KZ/Selektion 4: Mauthausen.

Harrik had undertaken medical courses during the pre-war period.
Now, against his will, he was appointed as the camp doctor of Niederwalden. Hygiene and Swastika.
On the infirmary table, everything had to be perfectly columned, according to height and width criterion. White labels, written in Latin. He couldn’t be there, yet he was.
He didn't hear the screams, he saw them. Modern Civilization. Many of the deportees set out with medicines. But it was forbidden to be sick, at the camp. They had now become putrefying material.
The wastepaper basket was always filled to the brim with residues of decomposing material.

At the Baustelle, they became weaker and weaker, felt faint, and it was only fear keeping the men standing. The fear of blows and brutal beatings managed to overcome even the jaws of hunger. Often, the weak resisted longer than the strong. They would have preferred to be insensible, but they couldn’t. The conscience still refused to be annulled. In the evening the prisoners returned carrying the day's dead upon their shoulders, they lined up on the assembly ground and waited for the roll call, at which the doctor had to be present. The corpses were arranged. The heads had to be in line with the feet of the front row, the bodies side by side, hands crossed over hollow bellies, it was not permissible that the alignment was not perfect. The will of the deportees was now completely drained, they had become empty shells. They went where they were told to go and stopped where they were told to stop. The silence gong sounded and they crawled out of their lairs, headed for the area in front of the barrack, and arranged themselves neatly. They had to be led back to their cots. Dry bones, empty blood vessels. They never complained. Human semblance had already been erased for a long time. As if the dead were not those who had departed, but the others, the ones who remained.
The rising of the sun no longer interested anyone. Daylight was now useless.
Outside, the dawning day revealed a remote world to which they no longer belonged.

Mouths open tried to form words, but no sound came out. It was the eyes that pleaded for help. They had been quietly in line for hours. It was difficult to understand what they wanted. They just needed someone to help them cry. There it was, life, exhausted. It lingered outside the shell that had hosted it and was about to leave forever. Life, in a breath, was about to go.
Imprisonment had turned Tedek into an idiot. Now his pulse no longer beat, but he was still alive.
One could hear the cry compressed inside, coming out of the open wounds of his dead body.
His qualities now shone again in his living eyes. Tedek, finally, had vanished.
And no, that thing on the ground could not be Zanvil Lubliner. A dead thing, Harrik.
A Minian gathered, but then as now, one does not recite the Kaddish for the Prophet Elijah.
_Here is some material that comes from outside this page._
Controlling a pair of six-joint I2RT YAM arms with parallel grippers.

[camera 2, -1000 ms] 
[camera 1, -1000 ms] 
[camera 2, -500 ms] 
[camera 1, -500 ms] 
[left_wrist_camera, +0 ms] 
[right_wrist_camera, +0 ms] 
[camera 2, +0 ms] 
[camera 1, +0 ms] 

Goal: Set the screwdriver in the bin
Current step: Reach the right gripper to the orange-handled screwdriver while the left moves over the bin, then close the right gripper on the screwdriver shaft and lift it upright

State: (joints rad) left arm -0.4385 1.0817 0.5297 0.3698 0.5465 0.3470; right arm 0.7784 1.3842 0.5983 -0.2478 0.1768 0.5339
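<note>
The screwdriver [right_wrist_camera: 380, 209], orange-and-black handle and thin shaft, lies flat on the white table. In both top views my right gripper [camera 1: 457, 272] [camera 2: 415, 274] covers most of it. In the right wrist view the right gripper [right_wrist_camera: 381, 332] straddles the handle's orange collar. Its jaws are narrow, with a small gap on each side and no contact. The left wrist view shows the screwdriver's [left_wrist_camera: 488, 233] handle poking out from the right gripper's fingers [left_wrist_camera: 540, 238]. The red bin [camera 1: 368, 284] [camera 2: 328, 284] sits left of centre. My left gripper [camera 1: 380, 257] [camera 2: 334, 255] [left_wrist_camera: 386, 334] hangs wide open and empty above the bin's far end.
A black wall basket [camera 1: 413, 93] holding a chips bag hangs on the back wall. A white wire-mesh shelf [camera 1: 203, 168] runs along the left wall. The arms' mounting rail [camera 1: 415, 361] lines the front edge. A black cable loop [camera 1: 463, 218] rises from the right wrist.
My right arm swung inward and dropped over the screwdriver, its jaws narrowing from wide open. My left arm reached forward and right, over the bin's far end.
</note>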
Death was the same everywhere. The beginning of existence and the end of passing were about to touch. The corpse shed and the SS quarters were equivalent. It was among them as one of the many, equal to each of them. He stared at them but didn’t see them, just as the others looked at him without seeing him. Now they would force him to enter. They would hold him still to make him see what they were about to do to her. The Führer watched the scene from inside a picture frame. He wore a black cloak on his shoulders and brown clouds gathered behind him. Harrik lay on the floor and his life lay beside him.
Harrik and Daniella glimpsed each other for a moment, or maybe not, both physically devastated and mentally clouded in those SS quarters, then no more. Then it was the end.
Simultaneously the night stretched out its black tongue to lick the blood of the seventeen-year-old doll. Among white wings the tortured life of Daniella Preleshnik. The sky covered the earth with a white shroud.
Fella, instead, could no longer even hate God. Fella will be destroyed at midnight.
No love lost, no life, and no joy in the house of dolls, in fact, the nox aeterna.